La semana pasada, mientras visitaba Japón, el papa Francisco dio una declaración enfática sobre las armas atómicas. Frente a los discursos interesados de los políticos de los países más poderosos, la voz del pontífice fue muy clara: es inmoral no solo usar bombas atómicas, sino también poseerlas. En su visita a Hiroshima, el papa afirmó que dicha ciudad “ha sido una verdadera catequesis humana sobre la crueldad”. Si la crueldad es por definición inmoral, con mucha más razón lo es un arma que tiene un poder destructivo descomunal imposible de focalizar, que no distingue si lo que mata es niño, niña, anciano, mujer o vida inocente de cualquier nivel, y que por tanto también arrasa cualquier convicción ética y humana.
En El Salvador quizás es más fácil entender el mensaje del papa que reflexionar sobre la moralidad de la tenencia y uso de armas de fuego. En el país, la gran mayoría de los homicidios se cometen con armas de fuego ligeras. Tener una es motivo de orgullo o muestra de poder para muchos de entre nosotros. Las armas se usan para amenazar, para imponerse, para aterrorizar y abusar de otros. Por ende, deberíamos preguntarnos si es moral la posesión de armas.
Entre quienes negocian y se lucran con la venta de armas hay militares, diputados, presidentes de partidos políticos y personas que se consideran a sí mismas demócratas. No hay diferencias entre derechas e izquierdas políticas en este punto. El negocio de las armas está en mano de gente con poder y que disfruta de un nivel económico bastante por encima del promedio. La doctrina social de la Iglesia católica afirma desde hace ya bastantes años que “es necesario que se adopten las medidas apropiadas para el control de la producción, la venta, la importación y la exportación de armas ligeras e individuales, que favorecen muchas manifestaciones de violencia”. De hecho, los países con mayores controles para la adquisición de armas de fuego son los que tienen menos homicidios intencionales.
Por desgracia, a los salvadoreños parece no importarnos la doctrina social de la Iglesia ni los datos objetivos que la respaldan. Un grupo de personas sin moral ni ética hace negocio y se enriquece con la venta de armas, a pesar de que estas se utilizan para destruir especialmente a nuestra juventud: según cifras oficiales para 2018, el 56% de las víctimas de homicidio tenía entre 13 y 30 años de edad. Un país como el nuestro, próximo a perder el bono demográfico que hasta ahora le ofrece ventajas para acelerar en el camino hacia el desarrollo, se muestra indiferente ante la muerte de demasiados de sus jóvenes.

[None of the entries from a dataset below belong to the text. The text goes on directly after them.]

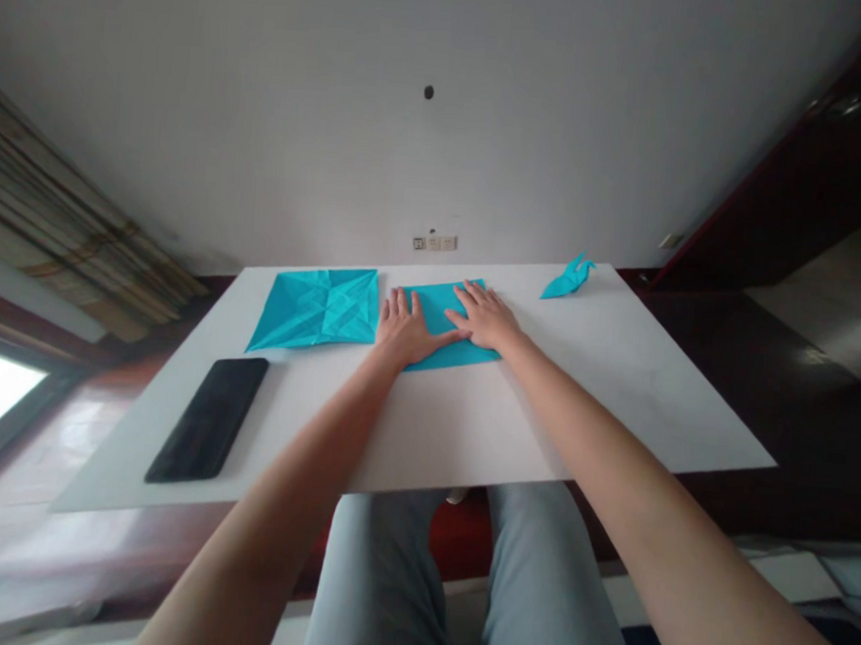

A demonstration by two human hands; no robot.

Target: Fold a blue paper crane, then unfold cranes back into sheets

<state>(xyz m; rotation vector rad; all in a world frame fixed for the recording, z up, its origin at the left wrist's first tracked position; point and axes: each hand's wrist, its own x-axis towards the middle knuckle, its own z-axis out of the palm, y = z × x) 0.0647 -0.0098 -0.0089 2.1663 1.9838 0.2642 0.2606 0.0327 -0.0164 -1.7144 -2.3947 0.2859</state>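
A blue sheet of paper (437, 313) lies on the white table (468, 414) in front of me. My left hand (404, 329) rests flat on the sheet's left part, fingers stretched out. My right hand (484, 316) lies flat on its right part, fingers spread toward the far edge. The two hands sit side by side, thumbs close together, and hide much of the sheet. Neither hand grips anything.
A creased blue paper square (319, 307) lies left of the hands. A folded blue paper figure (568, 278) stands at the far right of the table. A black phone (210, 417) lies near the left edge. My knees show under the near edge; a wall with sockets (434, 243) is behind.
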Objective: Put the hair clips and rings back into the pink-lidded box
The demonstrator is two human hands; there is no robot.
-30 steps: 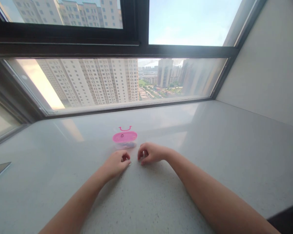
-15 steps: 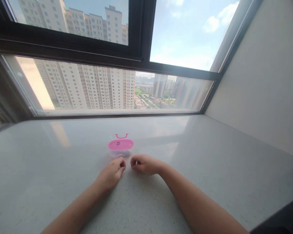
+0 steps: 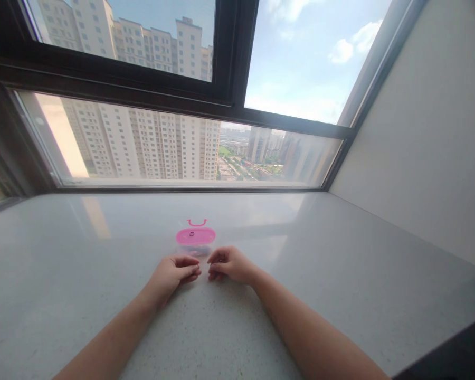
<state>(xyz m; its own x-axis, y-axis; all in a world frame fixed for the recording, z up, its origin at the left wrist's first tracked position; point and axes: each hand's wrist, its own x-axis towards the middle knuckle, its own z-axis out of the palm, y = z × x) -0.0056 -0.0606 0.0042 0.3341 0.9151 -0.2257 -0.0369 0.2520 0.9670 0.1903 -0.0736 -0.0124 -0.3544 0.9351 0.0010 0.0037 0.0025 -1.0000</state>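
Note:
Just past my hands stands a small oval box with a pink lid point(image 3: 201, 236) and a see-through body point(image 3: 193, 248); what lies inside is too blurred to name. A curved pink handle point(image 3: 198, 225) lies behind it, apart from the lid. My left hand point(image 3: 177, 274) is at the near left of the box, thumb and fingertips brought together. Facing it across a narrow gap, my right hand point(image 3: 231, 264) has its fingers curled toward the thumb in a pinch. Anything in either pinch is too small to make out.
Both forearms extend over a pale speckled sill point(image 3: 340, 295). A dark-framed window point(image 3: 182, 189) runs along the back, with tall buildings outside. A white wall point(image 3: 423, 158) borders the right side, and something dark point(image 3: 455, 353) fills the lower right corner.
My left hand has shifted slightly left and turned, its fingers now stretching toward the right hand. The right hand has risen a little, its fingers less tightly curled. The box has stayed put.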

La propuesta de restringir el comercio y la tenencia de armas no aparece nunca en los congresos de la empresa privada ni en los programas de los partidos políticos. En ese sentido, estos sectores tienen un problema claro de moralidad. Y de la falta de reflexión y autocrítica sobre las armas de fuego pasan muy fácilmente a la complicidad con el clima de violencia existente, por mucho que de palabra se manifiesten contrarios a ella. En 2013, durante una vigilia de oración por la paz, Francisco citó unas palabras de Pablo VI: “La paz se afianza solamente con la paz”. En contraposición, el mercado libre de armas solo afianza la violencia. Deberíamos tenerlo claro.